Building and sustaining a thriving talent marketplace 

Talent marketplaces originated to match demand (for work) and supply
(of talent) using skills as the currency. As talent marketplaces mature,
organizations realize they can use them to drive greater organizational
agility. Talent marketplaces allow organizations to respond quickly to
evolving business needs while enabling different ways for talent to engage with work (for instance, gig, part-time or project-based work) and disrupting traditional approaches to talent management.

Successful talent marketplace deployments often begin with a specific use case or business problem, easing the path to business sponsorship and adoption. Some of the primary use cases that organizations have started with are:

  • Unlocking trapped capacity or productivity
  • Reskilling and upskilling the workforce
  • Providing career development and mobility opportunities to employees
  • Mobilizing talent to specific areas or business needs

It is imperative to address the needs and evolving roles of employees, leaders, managers and HR stakeholders to ensure a sustainable talent marketplace.

Current technology platforms offer several features in addition to matching demand and supply — including workforce intelligence, career pathing, mentoring, succession planning, work demand forecasting and more — to drive value more broadly and holistically for organizations and for employees, candidates and gig workers.

The biggest challenge in implementing and sustaining a talent marketplace is change management. A talent marketplace has a significant impact on ways of working, teaming, performance management and other talent practices.
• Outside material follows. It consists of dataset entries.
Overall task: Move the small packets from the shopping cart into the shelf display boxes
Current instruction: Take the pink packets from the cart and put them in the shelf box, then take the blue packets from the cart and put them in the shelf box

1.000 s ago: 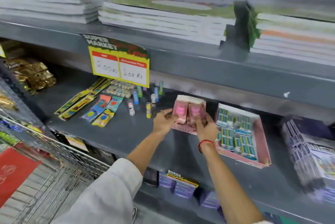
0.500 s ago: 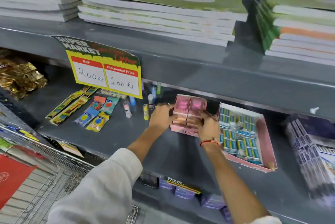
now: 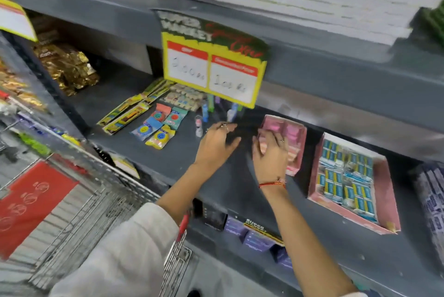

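1. Packets, pink [image 3: 292,132]: they fill the pink display box [image 3: 296,164], which stands on the grey shelf [image 3: 216,183] between the loose sachets and the larger box. A second ago two of them were held upright above the box; now all lie down inside it.
2. Grey shelf: middle tier, with stacked notebooks [image 3: 300,1] on the tier above. The view has swung left since the earlier frames, so the price sign [image 3: 212,66] now hangs near the middle of the picture.
3. Shopping cart [image 3: 79,198]: wire basket at lower left, with a red panel [image 3: 31,203] inside. More of it shows than before.
4. Large display box [image 3: 386,188]: right of the pink one, apart from it, filled with blue-and-yellow packets [image 3: 346,176]. Its place on the shelf is unchanged.
5. Loose sachets [image 3: 159,126]: blue, teal, orange and yellow, lying flat on the shelf left of the hands.
6. Right hand [image 3: 271,155]: palm down, fingers together, pressed on the near left part of the pink box. It pinches nothing; earlier it gripped a packet. A red thread [image 3: 271,184] circles the wrist.
7. Left hand [image 3: 217,145]: blurred, fingers loosely spread, empty, off the box and above bare shelf just left of it. Half a second ago it touched the box's left side.
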A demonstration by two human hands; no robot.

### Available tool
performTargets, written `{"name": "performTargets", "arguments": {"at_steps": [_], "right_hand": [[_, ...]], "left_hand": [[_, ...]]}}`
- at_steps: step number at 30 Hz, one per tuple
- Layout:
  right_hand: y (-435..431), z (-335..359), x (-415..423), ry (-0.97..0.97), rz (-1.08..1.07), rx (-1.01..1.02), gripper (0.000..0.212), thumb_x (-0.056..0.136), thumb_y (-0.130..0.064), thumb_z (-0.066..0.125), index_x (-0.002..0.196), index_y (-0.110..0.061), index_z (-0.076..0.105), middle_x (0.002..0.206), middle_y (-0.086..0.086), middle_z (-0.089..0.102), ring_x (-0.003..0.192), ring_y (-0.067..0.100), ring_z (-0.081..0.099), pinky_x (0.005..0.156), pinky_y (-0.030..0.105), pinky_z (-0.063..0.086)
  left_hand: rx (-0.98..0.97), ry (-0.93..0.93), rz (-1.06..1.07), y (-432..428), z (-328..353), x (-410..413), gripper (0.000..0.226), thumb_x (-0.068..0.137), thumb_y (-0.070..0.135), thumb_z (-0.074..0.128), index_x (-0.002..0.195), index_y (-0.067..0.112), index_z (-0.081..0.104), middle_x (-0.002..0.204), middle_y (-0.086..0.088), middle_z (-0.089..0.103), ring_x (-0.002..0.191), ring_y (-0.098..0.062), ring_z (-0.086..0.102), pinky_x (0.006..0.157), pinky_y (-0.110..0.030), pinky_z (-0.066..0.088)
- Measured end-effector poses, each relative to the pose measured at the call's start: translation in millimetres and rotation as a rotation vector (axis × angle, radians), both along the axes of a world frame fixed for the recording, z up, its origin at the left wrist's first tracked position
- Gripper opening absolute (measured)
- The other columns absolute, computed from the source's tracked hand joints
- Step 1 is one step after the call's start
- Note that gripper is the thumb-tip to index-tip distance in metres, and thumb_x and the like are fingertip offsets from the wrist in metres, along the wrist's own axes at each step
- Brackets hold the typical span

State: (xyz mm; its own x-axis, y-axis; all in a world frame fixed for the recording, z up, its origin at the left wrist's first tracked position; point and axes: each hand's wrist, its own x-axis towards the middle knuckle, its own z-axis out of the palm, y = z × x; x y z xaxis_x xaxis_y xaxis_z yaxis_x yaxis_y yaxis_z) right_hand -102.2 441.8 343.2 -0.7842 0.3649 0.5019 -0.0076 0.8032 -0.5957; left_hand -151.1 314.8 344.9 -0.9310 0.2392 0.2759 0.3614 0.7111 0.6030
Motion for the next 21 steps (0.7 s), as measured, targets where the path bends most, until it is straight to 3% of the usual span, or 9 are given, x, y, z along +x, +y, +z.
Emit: {"name": "performTargets", "arguments": {"at_steps": [3, 8, 11, 14, 21], "right_hand": [[-48, 3, -2, 0.058, 0.161, -0.020, 0.014, 0.084, -0.005, 0.062, 0.095, -0.001, 0.069, 0.095, 0.017, 0.070, 0.092, 0.037, 0.060, 0.083, 0.037, 0.045], [-137, -11, -3, -0.015, 0.428, -0.053, 0.012, 0.083, -0.004, 0.062, 0.091, 0.000, 0.070, 0.089, 0.017, 0.071, 0.089, 0.035, 0.063, 0.085, 0.037, 0.047], [-191, -37, 4, -0.183, 0.610, -0.042, 0.015, 0.085, -0.007, 0.059, 0.096, -0.002, 0.069, 0.095, 0.016, 0.071, 0.095, 0.034, 0.062, 0.086, 0.031, 0.041], [-232, -68, 15, -0.349, 0.735, -0.019, 0.016, 0.085, -0.007, 0.058, 0.096, -0.002, 0.069, 0.094, 0.018, 0.071, 0.094, 0.034, 0.061, 0.085, 0.038, 0.046], [-294, -152, 38, -0.731, 0.846, 0.137, 0.018, 0.091, -0.014, 0.052, 0.103, -0.007, 0.064, 0.106, 0.012, 0.068, 0.102, 0.028, 0.059, 0.084, 0.041, 0.053]], "left_hand": [[0.072, 0.018, 0.078, -47, 1, 11, 0.029, 0.086, 0.020, 0.062, 0.113, 0.013, 0.067, 0.113, -0.009, 0.069, 0.108, -0.026, 0.061, 0.089, -0.040, 0.051], [0.141, -0.021, 0.319, -141, -16, 39, 0.022, 0.085, 0.017, 0.062, 0.104, 0.009, 0.069, 0.102, -0.010, 0.073, 0.095, -0.024, 0.067, 0.083, -0.034, 0.054], [0.152, -0.079, 0.502, -202, -42, 69, 0.019, 0.086, 0.019, 0.061, 0.101, 0.013, 0.070, 0.097, -0.006, 0.074, 0.084, -0.019, 0.069, 0.075, -0.030, 0.055], [0.179, -0.226, 0.637, -250, -77, 98, 0.024, 0.089, 0.022, 0.059, 0.105, 0.007, 0.069, 0.102, -0.010, 0.073, 0.090, -0.021, 0.068, 0.080, -0.038, 0.057], [0.197, -0.464, 0.847, -303, -162, 153, 0.024, 0.087, 0.015, 0.060, 0.104, 0.001, 0.069, 0.093, -0.015, 0.074, 0.087, -0.025, 0.068, 0.078, -0.033, 0.054]]}}
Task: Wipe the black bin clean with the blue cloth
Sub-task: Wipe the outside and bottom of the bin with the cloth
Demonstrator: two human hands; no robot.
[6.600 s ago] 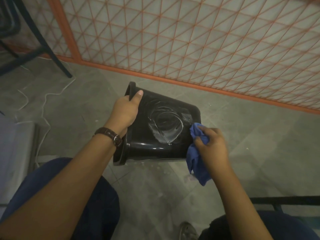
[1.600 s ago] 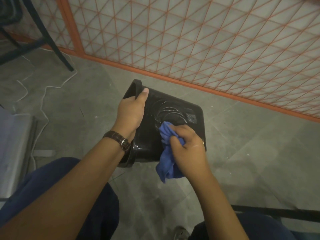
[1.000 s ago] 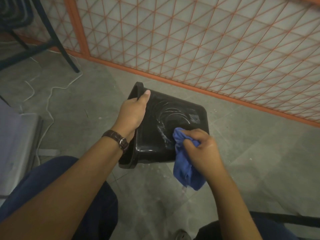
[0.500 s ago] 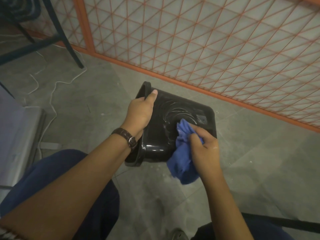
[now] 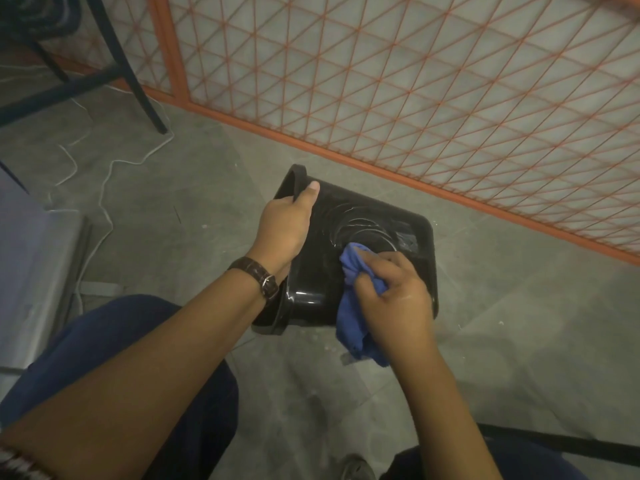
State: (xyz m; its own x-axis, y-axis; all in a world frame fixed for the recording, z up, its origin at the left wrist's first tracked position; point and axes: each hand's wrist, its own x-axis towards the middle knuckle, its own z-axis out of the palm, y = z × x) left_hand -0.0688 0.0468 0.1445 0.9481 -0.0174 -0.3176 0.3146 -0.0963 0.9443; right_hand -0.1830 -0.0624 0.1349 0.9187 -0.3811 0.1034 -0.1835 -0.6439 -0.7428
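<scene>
The black bin lies on its side above the floor, its open rim to the left and its base to the right. A raised ring on its upper wall carries pale smear marks. My left hand grips the rim, thumb on the outside wall. My right hand holds the bunched blue cloth and presses it against the bin's near wall, just below the ring. The cloth's loose end hangs down past the bin's lower edge.
An orange metal mesh fence runs across the back, its bottom rail close behind the bin. Dark chair legs and a white cord lie at far left. A grey box stands left. My knees frame the grey tiled floor.
My right hand has kept rubbing the cloth over the bin's side, shifting from the base end to near the ring. My left hand stays on the rim. The view has drifted slightly.
</scene>
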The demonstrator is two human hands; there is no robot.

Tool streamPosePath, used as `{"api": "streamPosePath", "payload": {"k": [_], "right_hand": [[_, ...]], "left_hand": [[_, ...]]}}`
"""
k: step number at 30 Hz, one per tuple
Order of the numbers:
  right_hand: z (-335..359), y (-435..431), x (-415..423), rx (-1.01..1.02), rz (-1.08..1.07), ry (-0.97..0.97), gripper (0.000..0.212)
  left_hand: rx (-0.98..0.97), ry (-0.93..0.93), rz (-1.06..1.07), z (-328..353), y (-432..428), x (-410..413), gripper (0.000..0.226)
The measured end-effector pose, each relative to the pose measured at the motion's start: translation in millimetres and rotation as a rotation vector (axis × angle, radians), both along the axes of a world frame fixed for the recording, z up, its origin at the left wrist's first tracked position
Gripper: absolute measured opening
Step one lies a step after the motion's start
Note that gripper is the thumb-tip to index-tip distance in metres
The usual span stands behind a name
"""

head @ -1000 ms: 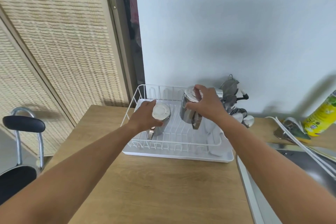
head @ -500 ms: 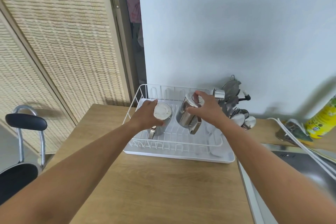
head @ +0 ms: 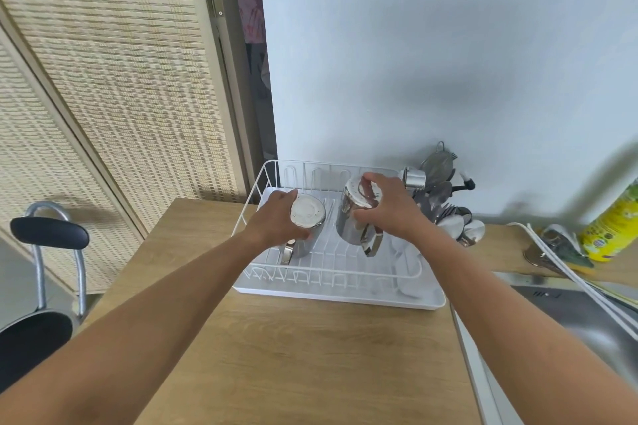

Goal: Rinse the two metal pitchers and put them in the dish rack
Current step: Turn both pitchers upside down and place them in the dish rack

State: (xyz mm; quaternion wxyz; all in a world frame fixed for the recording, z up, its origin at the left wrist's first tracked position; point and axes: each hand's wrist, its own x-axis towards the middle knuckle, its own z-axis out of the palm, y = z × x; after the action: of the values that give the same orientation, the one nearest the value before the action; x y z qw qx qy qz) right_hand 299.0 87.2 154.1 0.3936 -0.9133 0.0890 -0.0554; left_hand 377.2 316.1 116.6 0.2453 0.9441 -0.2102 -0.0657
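Two shiny metal pitchers stand upside down inside the white wire dish rack (head: 331, 275) on the wooden counter. The smaller pitcher (head: 307, 221) is at the rack's left, its flat base facing up and its handle toward me. My left hand (head: 276, 221) wraps around its left side. The taller pitcher (head: 352, 221) is in the rack's middle, handle toward me. My right hand (head: 386, 207) grips it over the base and right side.
A cutlery holder with spoons and ladles (head: 445, 203) stands behind the rack's right end. A steel sink (head: 587, 321) lies at the right, with a yellow dish-soap bottle (head: 611, 228) and a white cable behind it. A black chair (head: 41, 272) is at the left.
The taller pitcher has dropped lower into the rack under my right hand. My left hand has stayed on the smaller pitcher.
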Motion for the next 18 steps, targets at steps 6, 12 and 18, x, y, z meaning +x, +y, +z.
{"api": "streamPosePath", "payload": {"k": [6, 12, 18], "right_hand": [[-24.2, 1.7, -6.1, 0.009, 0.035, 0.070, 0.064], [-28.5, 3.9, -13.3, -0.022, 0.052, 0.131, 0.076], [-36.6, 5.8, -16.7, -0.115, 0.046, 0.162, 0.084]], "left_hand": [[-0.006, 0.008, 0.003, 0.8, 0.1, -0.5, 0.106], [-0.001, 0.013, 0.008, 1.5, -0.5, -0.4, 0.106], [0.000, -0.002, 0.020, 0.7, -1.6, -1.8, 0.106]]}}
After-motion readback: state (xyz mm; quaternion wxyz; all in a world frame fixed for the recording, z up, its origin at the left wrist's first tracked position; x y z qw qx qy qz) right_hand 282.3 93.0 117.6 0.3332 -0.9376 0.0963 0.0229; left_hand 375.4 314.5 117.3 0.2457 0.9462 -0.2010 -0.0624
Fundamentally, it changes organizational alignment, people’s sense of work, along with ownership of their work, skills and careers.

Being thoughtful in addressing the key “enablers” of leader, manager, employee and HR effectiveness in this new way of working is the most critical determinant of success. To realize the full potential of their talent marketplaces, organizations must learn, evolve, adapt and communicate with a clear linkage to outcomes, purpose and benefits.

The origin and business case

Talent marketplaces originated from organizations’ need to match demand (jobs, roles, projects, special initiatives) to supply (internal and external talent, gig workers) more efficiently. Talent marketplaces also help create better opportunities for career growth, learning and development for the workforce based on their skills and aspirations. Progressive organizations rapidly realized the power of these marketplaces to drive greater agility, flexibility and resilience in their business model. They could now seamlessly deploy talent across their enterprises and match skills to work (as opposed to jobholders to jobs) in response to shifting business demand, which proved advantageous during the early days of the pandemic.

Traditional talent management practices based on jobs with pre-defined career paths focus on the selection and mobility of crucial talent. The war for talent, the pandemic and accelerated demand for learning and reskilling gave rise to a fast-paced, scalable model for matching demand and supply across jobs, projects, gigs, tasks and special initiatives. The pandemic also ushered in opportunities for new projects and initiatives (not jobs) that did not exist, which required quick talent mobilization with the right skills and aspirations. On the other hand, there were areas where displaced or furloughed employees needed an open and transparent talent marketplace to match supply based on skills, aspirations and availability to opportunities in other areas or geographies.

With rising inflation and recession looming large, senior leadership will soon start to review workforce productivity and seek cost-efficiency gains. At the same time, the workforce will need to broaden their skills in order to deliver on a wider range of tasks. This necessitates being innovative about how work is designed, organized and executed, and how talent flows

to work. Talent marketplaces may be a key solution to address the business demand for productivity and the employee need for skill-building.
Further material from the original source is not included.